Synthesis and characterization of geopolymer foams from mineral wastes: application as adsorbent for Cu(II) and Pb(II) ions from aqueous solutions

Urban and industrial effluents are responsible for pollutant of which organic, mineral or physical nature. This gives these effluents aggressive and harmful character for the ecosystem and water resources. This work focuses on developing a porous geopolymeric materials as a low-cost, non-toxicity, and easy synthesis adsorbent for removing toxic metals from water. Brick waste and phosphogypsum were used as aluminosilicate raw materials for the synthesis of geopolymers. The silica fume was used as a blowing agent. The prepared geopolymers were characterized by Fourier-transform infrared spectroscopy and X-ray diffraction analysis technics, and were used to investigate the adsorption of Cu(II) and Pb(II) ions in the batch mode.
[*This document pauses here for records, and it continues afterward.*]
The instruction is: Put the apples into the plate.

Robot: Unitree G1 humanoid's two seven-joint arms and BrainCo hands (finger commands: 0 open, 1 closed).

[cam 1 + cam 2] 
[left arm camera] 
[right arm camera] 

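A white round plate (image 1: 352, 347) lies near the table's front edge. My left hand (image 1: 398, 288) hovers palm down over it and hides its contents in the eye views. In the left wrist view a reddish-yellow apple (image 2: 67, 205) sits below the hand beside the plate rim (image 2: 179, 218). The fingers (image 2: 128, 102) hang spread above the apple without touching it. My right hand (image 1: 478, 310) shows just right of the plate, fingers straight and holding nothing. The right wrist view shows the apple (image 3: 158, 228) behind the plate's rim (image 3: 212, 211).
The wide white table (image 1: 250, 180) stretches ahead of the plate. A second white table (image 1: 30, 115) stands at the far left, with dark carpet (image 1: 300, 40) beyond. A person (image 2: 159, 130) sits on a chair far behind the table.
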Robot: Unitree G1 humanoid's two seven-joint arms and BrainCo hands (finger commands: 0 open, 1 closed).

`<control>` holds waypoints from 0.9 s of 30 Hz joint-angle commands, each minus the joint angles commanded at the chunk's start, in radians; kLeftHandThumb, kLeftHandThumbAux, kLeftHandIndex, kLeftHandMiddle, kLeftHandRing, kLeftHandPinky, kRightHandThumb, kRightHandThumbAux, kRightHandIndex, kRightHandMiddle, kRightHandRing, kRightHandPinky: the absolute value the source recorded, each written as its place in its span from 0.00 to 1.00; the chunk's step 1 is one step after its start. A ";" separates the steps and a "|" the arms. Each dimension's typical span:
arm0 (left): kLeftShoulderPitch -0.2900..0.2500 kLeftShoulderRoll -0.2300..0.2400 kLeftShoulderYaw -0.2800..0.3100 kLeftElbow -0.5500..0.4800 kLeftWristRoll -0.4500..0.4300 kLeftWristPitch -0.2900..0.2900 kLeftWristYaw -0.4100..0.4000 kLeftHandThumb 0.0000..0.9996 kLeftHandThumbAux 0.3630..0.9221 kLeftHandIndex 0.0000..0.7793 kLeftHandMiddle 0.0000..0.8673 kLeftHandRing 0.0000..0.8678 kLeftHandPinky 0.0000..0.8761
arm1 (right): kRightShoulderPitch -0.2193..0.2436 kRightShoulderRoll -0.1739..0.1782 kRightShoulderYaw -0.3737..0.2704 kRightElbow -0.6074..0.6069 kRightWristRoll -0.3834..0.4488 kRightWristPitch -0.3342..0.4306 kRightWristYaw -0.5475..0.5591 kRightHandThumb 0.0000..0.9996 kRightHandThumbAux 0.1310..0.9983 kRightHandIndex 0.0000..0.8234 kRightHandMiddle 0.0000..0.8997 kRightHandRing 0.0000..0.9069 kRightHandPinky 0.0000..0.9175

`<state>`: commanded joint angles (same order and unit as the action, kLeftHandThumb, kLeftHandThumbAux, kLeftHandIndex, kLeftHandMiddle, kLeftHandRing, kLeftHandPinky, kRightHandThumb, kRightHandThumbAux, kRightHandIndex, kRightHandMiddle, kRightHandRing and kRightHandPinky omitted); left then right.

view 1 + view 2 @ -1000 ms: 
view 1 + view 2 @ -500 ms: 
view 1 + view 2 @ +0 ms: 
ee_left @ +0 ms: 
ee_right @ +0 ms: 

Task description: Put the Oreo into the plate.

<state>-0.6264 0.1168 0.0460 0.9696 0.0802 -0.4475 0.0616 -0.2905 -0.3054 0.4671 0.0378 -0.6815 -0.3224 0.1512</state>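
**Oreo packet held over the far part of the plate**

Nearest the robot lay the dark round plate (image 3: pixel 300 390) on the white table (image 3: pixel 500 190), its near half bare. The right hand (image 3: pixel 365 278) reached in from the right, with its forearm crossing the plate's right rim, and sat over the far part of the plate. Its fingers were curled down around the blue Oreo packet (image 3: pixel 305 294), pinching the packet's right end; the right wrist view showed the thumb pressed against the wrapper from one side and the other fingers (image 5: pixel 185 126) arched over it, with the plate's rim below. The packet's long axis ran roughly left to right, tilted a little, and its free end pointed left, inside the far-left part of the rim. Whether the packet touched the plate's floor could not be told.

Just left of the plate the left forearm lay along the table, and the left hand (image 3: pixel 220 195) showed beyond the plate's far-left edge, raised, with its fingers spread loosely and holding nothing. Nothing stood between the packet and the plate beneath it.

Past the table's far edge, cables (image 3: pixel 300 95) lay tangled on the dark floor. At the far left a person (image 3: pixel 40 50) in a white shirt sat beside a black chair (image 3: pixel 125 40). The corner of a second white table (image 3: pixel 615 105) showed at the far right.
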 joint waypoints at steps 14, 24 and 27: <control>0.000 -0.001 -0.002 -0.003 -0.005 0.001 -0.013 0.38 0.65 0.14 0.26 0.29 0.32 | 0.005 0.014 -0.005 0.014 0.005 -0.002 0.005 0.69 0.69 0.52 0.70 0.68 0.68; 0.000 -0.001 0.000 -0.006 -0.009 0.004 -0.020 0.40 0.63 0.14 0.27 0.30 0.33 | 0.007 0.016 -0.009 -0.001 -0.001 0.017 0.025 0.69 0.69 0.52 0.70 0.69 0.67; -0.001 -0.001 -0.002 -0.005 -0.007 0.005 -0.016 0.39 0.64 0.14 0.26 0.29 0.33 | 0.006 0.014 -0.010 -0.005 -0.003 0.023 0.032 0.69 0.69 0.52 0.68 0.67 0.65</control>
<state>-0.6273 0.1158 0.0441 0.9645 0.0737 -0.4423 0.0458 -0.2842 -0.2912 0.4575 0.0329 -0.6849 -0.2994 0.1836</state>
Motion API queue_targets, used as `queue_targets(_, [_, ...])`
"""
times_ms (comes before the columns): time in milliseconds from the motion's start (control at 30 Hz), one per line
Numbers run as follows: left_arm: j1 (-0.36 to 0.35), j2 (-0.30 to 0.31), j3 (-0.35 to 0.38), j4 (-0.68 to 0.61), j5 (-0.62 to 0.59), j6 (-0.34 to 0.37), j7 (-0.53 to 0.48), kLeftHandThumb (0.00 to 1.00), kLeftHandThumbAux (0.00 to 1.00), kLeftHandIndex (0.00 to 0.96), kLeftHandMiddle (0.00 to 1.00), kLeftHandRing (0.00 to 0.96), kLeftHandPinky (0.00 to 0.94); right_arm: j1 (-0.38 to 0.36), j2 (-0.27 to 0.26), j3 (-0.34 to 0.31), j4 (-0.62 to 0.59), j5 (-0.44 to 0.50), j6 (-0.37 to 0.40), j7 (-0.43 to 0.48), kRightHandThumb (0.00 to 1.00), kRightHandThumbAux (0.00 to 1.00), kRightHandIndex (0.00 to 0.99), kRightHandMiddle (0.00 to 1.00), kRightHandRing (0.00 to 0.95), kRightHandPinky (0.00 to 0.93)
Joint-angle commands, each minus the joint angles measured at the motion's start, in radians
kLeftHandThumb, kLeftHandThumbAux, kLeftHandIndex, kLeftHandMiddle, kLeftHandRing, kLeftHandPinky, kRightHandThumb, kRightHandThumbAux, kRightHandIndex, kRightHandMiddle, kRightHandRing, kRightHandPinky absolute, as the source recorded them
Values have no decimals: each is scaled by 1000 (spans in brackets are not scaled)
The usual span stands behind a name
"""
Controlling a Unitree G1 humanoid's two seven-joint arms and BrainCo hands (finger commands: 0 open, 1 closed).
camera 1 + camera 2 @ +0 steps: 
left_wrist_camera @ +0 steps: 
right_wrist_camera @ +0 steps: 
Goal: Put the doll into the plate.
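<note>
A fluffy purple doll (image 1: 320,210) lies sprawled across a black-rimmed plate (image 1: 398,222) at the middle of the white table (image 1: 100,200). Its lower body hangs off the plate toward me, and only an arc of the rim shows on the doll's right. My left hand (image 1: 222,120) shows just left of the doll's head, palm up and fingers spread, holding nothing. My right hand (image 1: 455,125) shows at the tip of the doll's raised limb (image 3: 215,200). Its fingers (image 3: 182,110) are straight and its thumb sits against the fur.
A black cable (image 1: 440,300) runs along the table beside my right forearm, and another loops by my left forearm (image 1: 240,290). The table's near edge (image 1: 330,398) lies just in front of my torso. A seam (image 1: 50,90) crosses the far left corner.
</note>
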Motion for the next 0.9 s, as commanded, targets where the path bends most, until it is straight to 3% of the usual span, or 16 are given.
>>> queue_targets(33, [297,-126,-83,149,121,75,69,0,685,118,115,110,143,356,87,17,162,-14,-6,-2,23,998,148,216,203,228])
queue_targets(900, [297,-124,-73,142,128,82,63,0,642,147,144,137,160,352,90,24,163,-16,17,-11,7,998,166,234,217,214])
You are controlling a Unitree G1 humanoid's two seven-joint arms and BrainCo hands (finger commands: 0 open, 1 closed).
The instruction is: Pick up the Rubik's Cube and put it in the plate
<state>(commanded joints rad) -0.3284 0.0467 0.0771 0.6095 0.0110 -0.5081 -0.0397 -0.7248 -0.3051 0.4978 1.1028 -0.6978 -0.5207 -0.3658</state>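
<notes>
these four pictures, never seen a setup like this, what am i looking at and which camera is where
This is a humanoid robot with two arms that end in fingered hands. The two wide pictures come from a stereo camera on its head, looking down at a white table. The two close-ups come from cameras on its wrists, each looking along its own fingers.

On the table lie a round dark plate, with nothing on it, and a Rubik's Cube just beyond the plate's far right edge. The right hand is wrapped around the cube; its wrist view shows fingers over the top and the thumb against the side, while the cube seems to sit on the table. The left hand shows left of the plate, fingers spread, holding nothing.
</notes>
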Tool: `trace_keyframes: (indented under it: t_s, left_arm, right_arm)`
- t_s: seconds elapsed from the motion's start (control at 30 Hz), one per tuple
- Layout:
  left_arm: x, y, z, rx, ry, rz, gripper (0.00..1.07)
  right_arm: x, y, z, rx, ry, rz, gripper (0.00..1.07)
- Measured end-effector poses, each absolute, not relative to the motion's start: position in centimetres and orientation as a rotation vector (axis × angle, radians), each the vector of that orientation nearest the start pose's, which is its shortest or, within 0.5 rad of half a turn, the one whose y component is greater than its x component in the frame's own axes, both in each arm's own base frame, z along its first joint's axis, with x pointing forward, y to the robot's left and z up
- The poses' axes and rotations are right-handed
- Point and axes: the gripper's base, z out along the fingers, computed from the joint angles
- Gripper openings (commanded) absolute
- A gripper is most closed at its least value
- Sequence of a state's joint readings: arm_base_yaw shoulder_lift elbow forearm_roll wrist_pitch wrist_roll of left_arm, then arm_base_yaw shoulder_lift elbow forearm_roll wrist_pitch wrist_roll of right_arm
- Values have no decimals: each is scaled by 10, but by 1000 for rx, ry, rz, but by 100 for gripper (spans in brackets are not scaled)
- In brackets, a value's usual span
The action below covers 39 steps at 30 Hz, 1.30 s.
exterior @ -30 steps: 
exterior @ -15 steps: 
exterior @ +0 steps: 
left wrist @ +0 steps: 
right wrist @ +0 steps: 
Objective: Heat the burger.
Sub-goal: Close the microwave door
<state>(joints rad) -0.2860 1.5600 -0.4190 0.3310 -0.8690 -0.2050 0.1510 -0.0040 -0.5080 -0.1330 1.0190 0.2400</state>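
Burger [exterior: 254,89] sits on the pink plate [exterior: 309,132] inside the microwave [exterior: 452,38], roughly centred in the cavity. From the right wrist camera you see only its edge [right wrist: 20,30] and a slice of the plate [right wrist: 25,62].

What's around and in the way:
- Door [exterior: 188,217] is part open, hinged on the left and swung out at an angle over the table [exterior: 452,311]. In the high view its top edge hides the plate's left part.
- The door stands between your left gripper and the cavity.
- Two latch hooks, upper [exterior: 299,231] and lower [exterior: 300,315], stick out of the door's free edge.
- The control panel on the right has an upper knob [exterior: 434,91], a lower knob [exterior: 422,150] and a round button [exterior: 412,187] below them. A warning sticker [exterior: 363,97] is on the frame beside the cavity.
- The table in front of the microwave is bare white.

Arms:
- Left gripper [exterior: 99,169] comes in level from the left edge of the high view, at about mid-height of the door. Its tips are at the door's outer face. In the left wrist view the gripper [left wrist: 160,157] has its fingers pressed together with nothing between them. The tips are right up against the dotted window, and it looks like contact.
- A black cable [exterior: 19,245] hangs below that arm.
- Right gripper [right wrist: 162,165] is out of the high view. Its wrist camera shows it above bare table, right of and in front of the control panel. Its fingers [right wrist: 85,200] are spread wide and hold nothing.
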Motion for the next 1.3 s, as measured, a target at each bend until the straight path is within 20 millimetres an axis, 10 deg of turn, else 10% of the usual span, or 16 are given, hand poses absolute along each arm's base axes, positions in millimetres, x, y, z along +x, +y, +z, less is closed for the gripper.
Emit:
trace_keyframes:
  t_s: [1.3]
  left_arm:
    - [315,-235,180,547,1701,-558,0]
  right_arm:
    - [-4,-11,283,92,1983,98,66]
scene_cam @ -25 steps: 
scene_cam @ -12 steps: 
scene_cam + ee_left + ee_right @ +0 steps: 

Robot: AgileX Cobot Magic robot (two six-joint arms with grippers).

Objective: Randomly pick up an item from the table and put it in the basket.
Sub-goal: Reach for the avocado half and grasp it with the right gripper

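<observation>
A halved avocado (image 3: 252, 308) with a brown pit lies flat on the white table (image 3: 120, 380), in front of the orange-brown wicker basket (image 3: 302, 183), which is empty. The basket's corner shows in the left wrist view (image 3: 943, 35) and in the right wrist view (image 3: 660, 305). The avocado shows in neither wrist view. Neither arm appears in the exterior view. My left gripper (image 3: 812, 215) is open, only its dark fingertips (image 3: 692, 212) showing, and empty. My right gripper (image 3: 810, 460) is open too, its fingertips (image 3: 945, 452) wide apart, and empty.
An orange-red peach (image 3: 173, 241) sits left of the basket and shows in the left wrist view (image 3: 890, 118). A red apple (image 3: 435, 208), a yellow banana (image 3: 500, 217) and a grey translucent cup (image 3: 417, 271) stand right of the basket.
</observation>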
Results show that the studied materials are rich mainly of quartz, cristobalite, and mullite. Adsorption experiments indicate that the equilibrium of Cu(II) and Pb(II) ions uptake can be reached at approximately 120 min (pH 5.0). The maximum removal efficiency of Cu(II) and Pb(II) observed was 55.55 and 83.33 mg center dot g(-1), respectively for geo-M2Na10 (waste brick + phosphogypsum + silica fume + NaOH) sample. The studied geopolymers exhibit a high adsorption capacity for Cu(II) and Pb(II) at initial concentration ranging from 50 to 400 mg center dot L-1. It was also found that the kinetic data are perfectly flow the pseudo-second-order model. The isotherm data of Cu(II) and Pb(II) adsorption onto the prepared adsorbents obeyed to the Langmuir model.